* [Exercise aim]
Report every line below that holds the word "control".

[Stored records]
·····

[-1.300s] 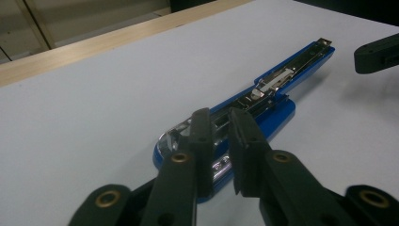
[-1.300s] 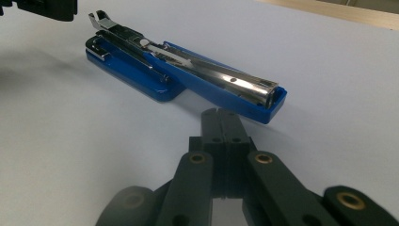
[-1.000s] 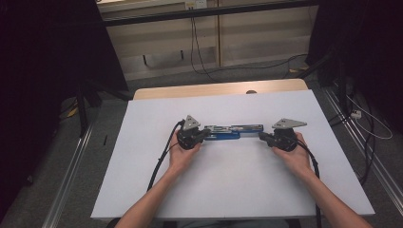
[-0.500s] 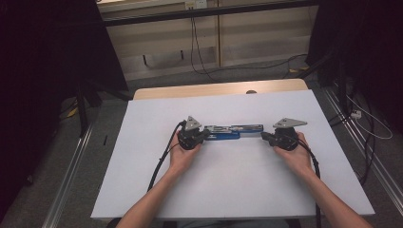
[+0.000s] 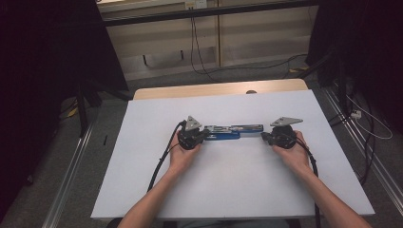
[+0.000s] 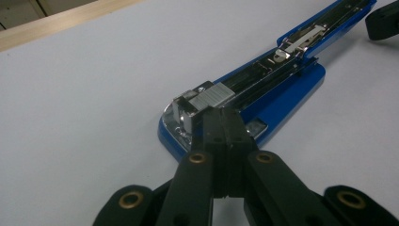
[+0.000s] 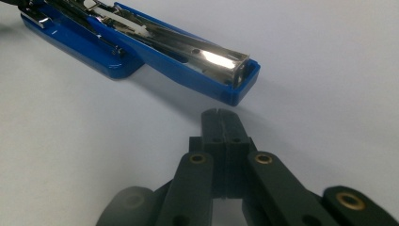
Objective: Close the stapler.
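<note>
Blue stapler (image 5: 231,132) flat open on counter (image 5: 142,180). Left tool (image 6: 225,123) closed, touching stapler end; right tool (image 7: 221,123) closed, empty, near other end.

A blue stapler (image 6: 263,82), swung fully open, lies flat on a white table (image 6: 84,89), its metal staple channel exposed along its length. The left gripper (image 6: 225,117), black jaws pressed together, rests its tips against the stapler's near end. Another black gripper (image 6: 383,21) edges in at the upper right corner.
</note>
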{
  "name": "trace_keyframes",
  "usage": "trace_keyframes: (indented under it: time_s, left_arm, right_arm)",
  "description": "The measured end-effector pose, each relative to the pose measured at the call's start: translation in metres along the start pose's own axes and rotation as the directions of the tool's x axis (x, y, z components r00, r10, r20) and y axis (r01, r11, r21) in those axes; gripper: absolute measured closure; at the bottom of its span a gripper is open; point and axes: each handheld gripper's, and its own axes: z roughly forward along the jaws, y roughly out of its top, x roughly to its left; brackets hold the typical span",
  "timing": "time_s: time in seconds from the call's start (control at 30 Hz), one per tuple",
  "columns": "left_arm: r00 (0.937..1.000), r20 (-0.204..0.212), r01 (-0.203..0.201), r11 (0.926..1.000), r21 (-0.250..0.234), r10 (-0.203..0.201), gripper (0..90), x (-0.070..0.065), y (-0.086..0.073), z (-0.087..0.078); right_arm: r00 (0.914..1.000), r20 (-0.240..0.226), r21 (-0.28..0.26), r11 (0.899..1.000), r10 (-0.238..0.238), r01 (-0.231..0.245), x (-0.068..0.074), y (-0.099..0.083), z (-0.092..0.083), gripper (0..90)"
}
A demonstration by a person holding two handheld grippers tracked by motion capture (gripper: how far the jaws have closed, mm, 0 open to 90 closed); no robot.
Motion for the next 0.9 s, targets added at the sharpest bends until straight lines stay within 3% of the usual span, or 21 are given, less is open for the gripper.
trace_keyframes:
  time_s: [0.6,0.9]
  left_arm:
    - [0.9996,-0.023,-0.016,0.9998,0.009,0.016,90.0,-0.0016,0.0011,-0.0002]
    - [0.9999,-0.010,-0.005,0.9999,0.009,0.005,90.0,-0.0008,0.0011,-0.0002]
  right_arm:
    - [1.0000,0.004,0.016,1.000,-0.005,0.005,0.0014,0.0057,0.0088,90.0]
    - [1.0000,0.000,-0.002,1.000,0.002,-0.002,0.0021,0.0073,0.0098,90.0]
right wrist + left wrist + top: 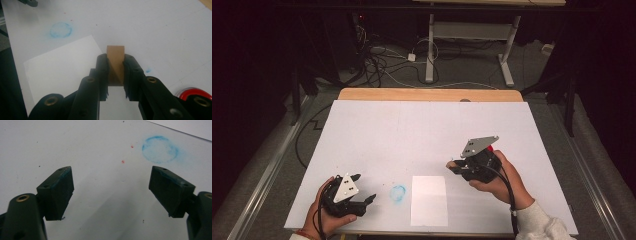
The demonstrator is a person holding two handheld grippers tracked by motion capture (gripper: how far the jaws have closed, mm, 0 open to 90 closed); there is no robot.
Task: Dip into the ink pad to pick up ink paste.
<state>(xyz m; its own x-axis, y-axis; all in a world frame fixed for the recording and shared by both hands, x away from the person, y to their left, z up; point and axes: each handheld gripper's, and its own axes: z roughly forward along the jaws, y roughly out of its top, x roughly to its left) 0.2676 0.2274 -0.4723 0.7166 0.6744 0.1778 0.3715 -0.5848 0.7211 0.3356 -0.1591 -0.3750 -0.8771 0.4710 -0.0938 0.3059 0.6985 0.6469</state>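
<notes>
1. The right gripper [115, 75] is clamped on a small brown block [115, 62] that stands up between its jaws.
2. The white sheet [429, 200] lies just to its left on the bench [422, 130].
3. The left gripper [362, 189], wide open and empty, rests beyond the blue smudge [398, 193].

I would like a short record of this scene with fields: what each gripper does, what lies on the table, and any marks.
left gripper: open, holds nothing, near the table's front edge
right gripper: shut on a brown block, above the table
table: white surface
white sheet: lies flat near the front edge
blue ring mark: smudge on the table beside the sheet
red round thing: beside the right gripper, kind unclear
</notes>
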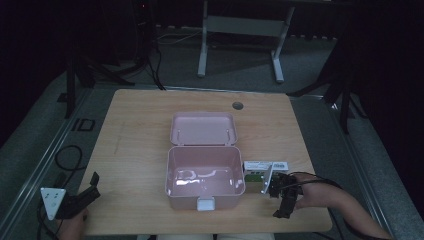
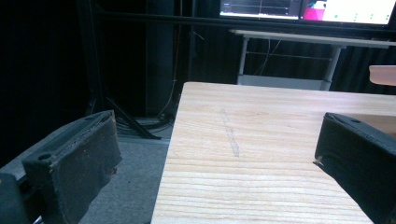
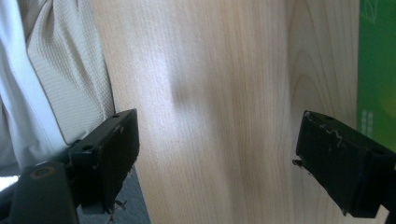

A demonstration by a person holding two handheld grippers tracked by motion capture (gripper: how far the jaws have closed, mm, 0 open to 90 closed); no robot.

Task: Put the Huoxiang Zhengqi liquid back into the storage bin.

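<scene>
The small green-and-white carton (image 1: 260, 171) sits on the table right beside the right gripper (image 1: 280, 192), just ahead of it and touching or almost touching the outer right wall of the pink box (image 1: 205, 176); in the right gripper view its green face (image 3: 377, 70) runs along the edge of the frame just beyond one jaw. This looks like the approach to a pick: the carton is not yet held, and the likely plan is to lift it into the open box, whose lid (image 1: 202, 128) lies flipped back on the far side. The right gripper hangs with its jaws spread wide, bare wood between them, gripping nothing, and seems turned down toward the tabletop (image 3: 224, 93). Next, it has to swing toward the carton, straddle its narrow sides and close squarely, and with the box wall so close there is little room for the jaw on that side. Well away, at the near left corner of the table, the left gripper (image 1: 87, 192) idles off the edge, jaws also wide apart and empty, looking out across the bare wood (image 2: 261, 154) with the box well off to its right.
</scene>
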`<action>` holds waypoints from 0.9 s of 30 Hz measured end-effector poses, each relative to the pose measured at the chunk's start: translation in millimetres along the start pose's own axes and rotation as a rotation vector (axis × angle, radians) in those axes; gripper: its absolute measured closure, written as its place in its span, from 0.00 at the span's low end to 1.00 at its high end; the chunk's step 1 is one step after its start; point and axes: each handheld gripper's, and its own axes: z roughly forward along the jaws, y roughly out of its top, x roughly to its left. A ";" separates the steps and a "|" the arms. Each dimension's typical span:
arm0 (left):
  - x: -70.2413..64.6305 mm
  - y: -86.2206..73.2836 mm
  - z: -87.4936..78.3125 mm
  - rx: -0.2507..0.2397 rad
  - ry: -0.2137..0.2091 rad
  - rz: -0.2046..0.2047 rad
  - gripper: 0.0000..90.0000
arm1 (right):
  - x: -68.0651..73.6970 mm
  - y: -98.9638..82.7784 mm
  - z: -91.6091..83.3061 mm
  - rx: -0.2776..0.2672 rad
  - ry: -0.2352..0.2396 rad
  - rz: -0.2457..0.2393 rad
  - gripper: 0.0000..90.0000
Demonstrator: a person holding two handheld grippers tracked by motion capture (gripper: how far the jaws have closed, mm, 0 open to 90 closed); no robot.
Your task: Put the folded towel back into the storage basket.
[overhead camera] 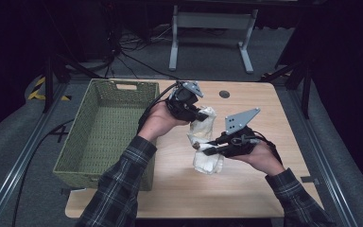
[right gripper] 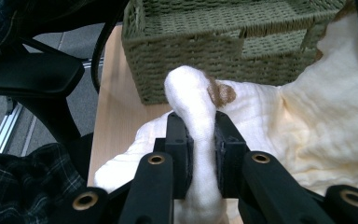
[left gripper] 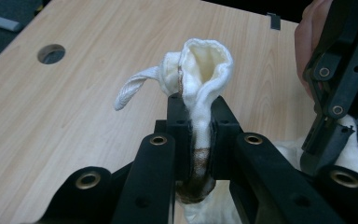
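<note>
Both hand-held grippers pinch one cream cloth (overhead camera: pixel 204 142), a soft knitted piece with brown stains, lifted above the middle of the wooden surface (overhead camera: pixel 246 189). The left hand-held gripper (overhead camera: pixel 196 113) grips its upper end: in the left gripper view the jaws are pressed on a stained fold, with an open cuff-like mouth and a small white loop (left gripper: pixel 133 88) rising past the tips. The right hand-held gripper (overhead camera: pixel 207 149) grips lower down, its jaws pressed on a rounded fold with a brown spot (right gripper: pixel 221 93) just past the tips. The rest of the cloth hangs below it; whether its lowest part touches the surface I cannot tell.

A green woven basket (overhead camera: pixel 75 151) stands along the left edge of the surface, beside the person's left plaid sleeve (overhead camera: pixel 118 189). A round hole (overhead camera: pixel 224 94) sits near the far edge of the surface
</note>
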 end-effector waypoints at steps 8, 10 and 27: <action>8.8 -9.0 -29.8 -0.003 0.028 -0.005 0.92 | -3.1 26.5 11.5 0.001 0.004 -0.017 0.89; 12.0 -14.1 -35.8 -0.010 0.035 -0.015 0.92 | -3.7 30.4 14.1 -0.002 0.005 -0.018 0.89; 33.7 -49.5 -89.6 -0.055 0.079 -0.039 0.92 | -1.8 87.4 62.9 0.009 0.033 -0.072 0.89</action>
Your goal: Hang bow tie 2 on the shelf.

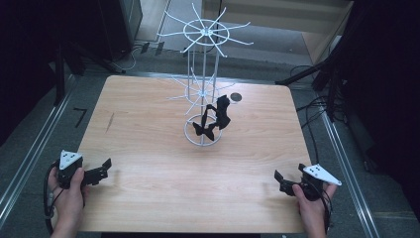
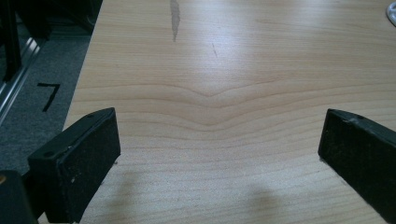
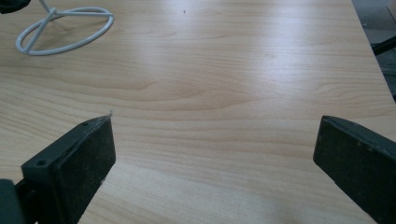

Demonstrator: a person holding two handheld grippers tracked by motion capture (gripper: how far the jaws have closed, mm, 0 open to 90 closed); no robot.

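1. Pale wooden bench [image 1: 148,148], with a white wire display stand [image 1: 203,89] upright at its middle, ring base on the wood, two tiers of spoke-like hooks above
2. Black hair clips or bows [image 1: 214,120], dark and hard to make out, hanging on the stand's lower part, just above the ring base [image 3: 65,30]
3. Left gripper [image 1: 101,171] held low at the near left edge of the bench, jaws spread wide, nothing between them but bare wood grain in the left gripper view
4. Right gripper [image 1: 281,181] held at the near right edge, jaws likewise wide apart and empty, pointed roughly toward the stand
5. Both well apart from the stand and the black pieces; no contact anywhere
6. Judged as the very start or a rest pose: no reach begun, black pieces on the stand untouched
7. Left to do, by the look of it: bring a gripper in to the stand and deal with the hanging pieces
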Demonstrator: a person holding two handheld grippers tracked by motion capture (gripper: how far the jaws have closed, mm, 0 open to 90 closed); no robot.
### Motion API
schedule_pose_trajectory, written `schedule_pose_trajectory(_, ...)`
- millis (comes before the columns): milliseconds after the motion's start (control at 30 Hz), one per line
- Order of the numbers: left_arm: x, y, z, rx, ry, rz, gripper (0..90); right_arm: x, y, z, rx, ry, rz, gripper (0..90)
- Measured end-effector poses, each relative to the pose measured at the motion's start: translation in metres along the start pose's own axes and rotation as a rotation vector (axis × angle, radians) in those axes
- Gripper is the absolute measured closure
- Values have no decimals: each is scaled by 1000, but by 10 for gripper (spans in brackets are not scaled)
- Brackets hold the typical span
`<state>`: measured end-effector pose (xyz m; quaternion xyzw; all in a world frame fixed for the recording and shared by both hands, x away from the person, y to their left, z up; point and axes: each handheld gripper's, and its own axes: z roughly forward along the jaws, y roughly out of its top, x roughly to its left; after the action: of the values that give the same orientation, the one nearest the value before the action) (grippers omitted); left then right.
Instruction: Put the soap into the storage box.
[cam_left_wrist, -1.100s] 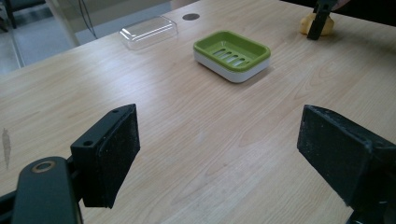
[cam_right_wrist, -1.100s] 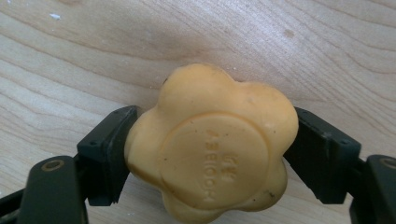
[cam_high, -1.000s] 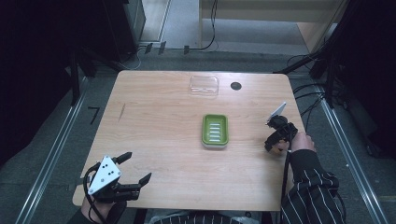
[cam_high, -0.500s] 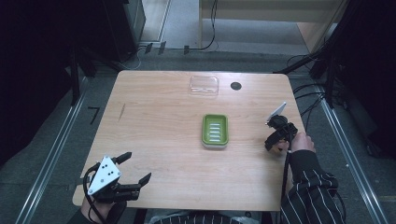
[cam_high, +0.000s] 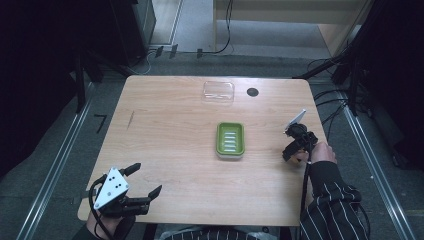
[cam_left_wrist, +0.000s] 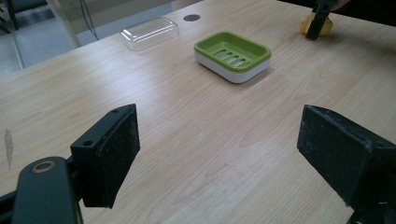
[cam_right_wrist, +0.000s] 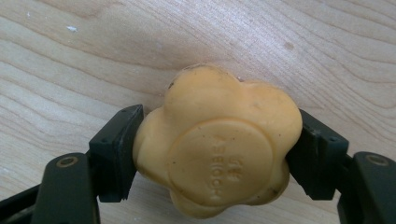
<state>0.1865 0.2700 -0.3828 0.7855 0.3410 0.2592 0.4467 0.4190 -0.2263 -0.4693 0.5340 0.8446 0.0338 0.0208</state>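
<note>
A yellow flower-shaped soap (cam_right_wrist: 219, 144) lies on the wooden table (cam_high: 170, 130) near its right edge. My right gripper (cam_right_wrist: 219, 119) is shut on it, one black pad pressed against each side. From the left gripper view the soap (cam_left_wrist: 306, 24) shows far off, with the right gripper (cam_left_wrist: 320, 21) standing on it. In the high view the right gripper (cam_high: 292, 149) points down at the table, to the right of a green soap dish (cam_high: 230, 140). My left gripper (cam_high: 148, 177) rests at the table's front left corner, open with nothing between its pads (cam_left_wrist: 119, 154).
The green slotted soap dish (cam_left_wrist: 232, 53) sits on a white base at mid-table. A clear plastic lid (cam_high: 218, 92) lies near the far edge, beside a round black hole (cam_high: 252, 92). Bare wood stretches between the left gripper and the dish.
</note>
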Motion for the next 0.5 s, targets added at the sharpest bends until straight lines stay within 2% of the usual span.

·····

* [Written response]
  "timing": "time_s: time in seconds from the call's start (control at 30 Hz), one per tuple",
- millis (comes before the columns): milliseconds after the motion's start (control at 30 Hz), one per line

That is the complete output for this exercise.